▸ Instructions for the task
Would you please return the lines of the material that contain the word "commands"?

▸ Supplied entries
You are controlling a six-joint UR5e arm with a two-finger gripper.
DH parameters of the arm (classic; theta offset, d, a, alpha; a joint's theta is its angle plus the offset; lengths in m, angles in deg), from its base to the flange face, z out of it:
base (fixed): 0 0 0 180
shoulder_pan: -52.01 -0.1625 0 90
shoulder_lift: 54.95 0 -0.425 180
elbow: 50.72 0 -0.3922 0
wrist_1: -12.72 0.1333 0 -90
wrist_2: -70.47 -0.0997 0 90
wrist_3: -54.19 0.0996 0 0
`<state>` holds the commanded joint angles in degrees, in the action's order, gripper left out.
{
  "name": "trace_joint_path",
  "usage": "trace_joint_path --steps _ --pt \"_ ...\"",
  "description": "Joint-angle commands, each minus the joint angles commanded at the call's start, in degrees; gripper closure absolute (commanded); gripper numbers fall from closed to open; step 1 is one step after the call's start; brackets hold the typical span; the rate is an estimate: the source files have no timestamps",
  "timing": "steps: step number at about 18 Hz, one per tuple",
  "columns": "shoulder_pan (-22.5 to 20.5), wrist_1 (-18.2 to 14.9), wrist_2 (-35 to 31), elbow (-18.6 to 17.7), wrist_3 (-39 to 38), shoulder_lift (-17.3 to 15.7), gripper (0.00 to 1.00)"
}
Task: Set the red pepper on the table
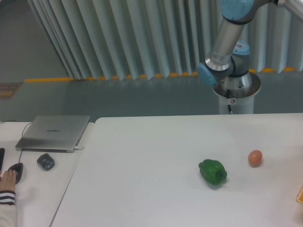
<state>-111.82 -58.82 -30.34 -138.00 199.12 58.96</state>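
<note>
The red pepper is out of view. The large white table [142, 179] fills the lower part of the view. On its right half lies a green bell pepper [212, 172], and a small orange-brown ball [255, 158] rests a little further right. Only the arm's base and lower links [227, 52] show behind the table's far edge; the arm leaves the frame at the top right. The gripper is not in view.
A smaller white desk [42, 189] adjoins on the left, with a closed laptop [53, 133], a small dark object [46, 161] and a mouse under a person's hand [9, 178]. A yellow item's edge [300, 195] shows at the right border.
</note>
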Motion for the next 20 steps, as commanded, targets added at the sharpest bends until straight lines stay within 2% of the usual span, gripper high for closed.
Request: trace_joint_path --steps 8,15,20 --pt "0.8 0.4 -1.6 1.5 -1.8 1.1 0.00" --pt "4.2 0.4 -1.6 3.5 -8.3 2.6 0.00" --pt "4.4 -1.6 -0.9 5.6 -8.8 2.7 0.00"
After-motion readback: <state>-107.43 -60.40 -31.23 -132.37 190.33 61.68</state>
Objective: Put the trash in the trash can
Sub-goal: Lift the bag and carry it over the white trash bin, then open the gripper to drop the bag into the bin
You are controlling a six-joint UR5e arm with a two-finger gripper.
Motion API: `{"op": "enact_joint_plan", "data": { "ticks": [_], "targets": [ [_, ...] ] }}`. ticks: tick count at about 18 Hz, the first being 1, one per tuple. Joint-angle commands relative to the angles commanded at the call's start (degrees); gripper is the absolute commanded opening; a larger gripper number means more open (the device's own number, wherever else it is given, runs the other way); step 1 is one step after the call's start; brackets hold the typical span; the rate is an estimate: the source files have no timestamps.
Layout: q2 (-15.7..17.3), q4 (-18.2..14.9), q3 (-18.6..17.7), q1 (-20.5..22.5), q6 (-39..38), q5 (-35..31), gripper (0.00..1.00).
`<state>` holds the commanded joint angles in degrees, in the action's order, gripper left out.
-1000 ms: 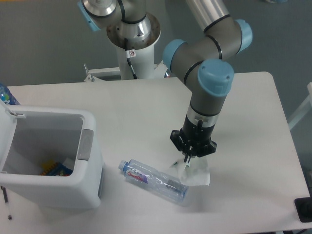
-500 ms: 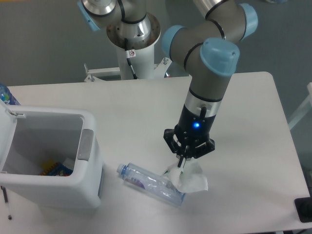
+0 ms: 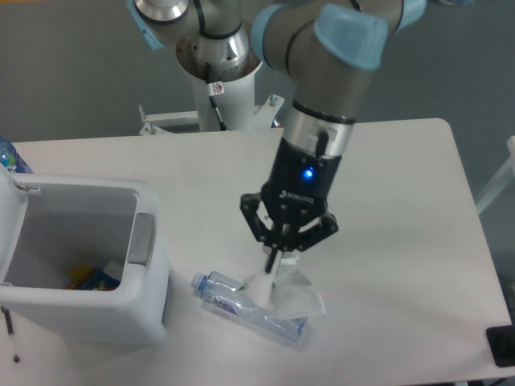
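Fingers (image 3: 276, 259) pinch wrapper (image 3: 291, 291) over crushed bottle (image 3: 249, 310); open trash can (image 3: 145, 241) at left.

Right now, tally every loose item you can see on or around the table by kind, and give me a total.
Crumpled white wrapper, pinched in the gripper: 1
Plastic bottles: 2 (clear crushed bottle on the table, blue bottle at the left edge)
White trash can, lid open: 1
Colourful item inside the can, kind unclear: 1
Total: 5

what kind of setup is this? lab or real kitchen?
Most likely a robotics lab, not a kitchen: a pedestal-mounted arm at a plain white table, grey backdrop, and staged trash beside a trash can.
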<state>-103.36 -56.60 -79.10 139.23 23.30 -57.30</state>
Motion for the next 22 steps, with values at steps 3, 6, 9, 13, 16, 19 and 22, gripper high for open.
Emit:
{"op": "enact_joint_plan", "data": {
  "ticks": [3, 6, 9, 13, 16, 19, 22],
  "targets": [
    [2.5, -0.1, -0.4, -2.2, -3.2, -0.5, 0.03],
    [4.7, 0.0, -0.4, -5.5, -5.6, -0.7, 0.03],
    [6.2, 0.0, -0.5, -8.8, -7.3, -0.8, 0.05],
    [6.3, 0.1, -1.1, -11.8, -7.4, -0.8, 0.07],
    [6.2, 0.1, -2.4, -12.8, -7.2, -0.7, 0.15],
    [5.7, 0.4, -3.9, -13.1, -6.7, -0.4, 0.34],
    [4.2, 0.7, -3.9, -13.3, -6.5, -0.2, 0.85]
  ]
}}
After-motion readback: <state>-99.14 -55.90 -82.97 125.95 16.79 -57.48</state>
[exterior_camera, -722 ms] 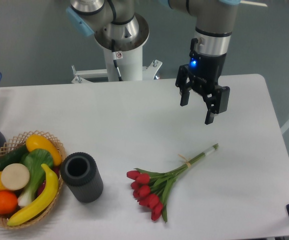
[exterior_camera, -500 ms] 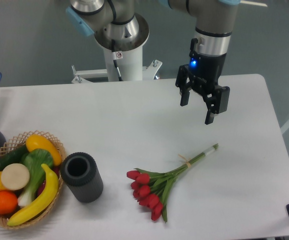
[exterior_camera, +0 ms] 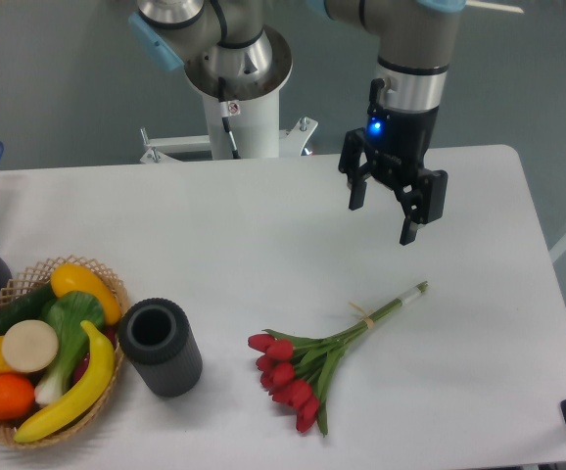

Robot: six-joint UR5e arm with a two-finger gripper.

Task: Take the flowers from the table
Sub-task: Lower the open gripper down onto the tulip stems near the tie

▸ Answer box
  "description": "Joint-angle commands, each minus the joint angles commanded at the call's start, in degrees; gripper closure absolute (commanded); gripper numbers fall from closed to open; step 1 is one step after the call's start; brackets hold the typical span; the rate is an estimate: the source files have no timestamps",
Motion API: `{"op": "enact_joint_plan", "data": { "ticks": [_], "targets": [ [_, ...] ] }}`. ticks: tick count at about 18 Hz, the first being 1, one per tuple. Joint-angle commands relative to the angles commanded at the call's start (degrees); gripper is the absolute commanded opening; a larger gripper number means more open (the device's own number, wherever else it is given, runs the other way); step 1 is one step after the call's start; brackets hold the typical span; the rate is an estimate: the source files have no timestamps.

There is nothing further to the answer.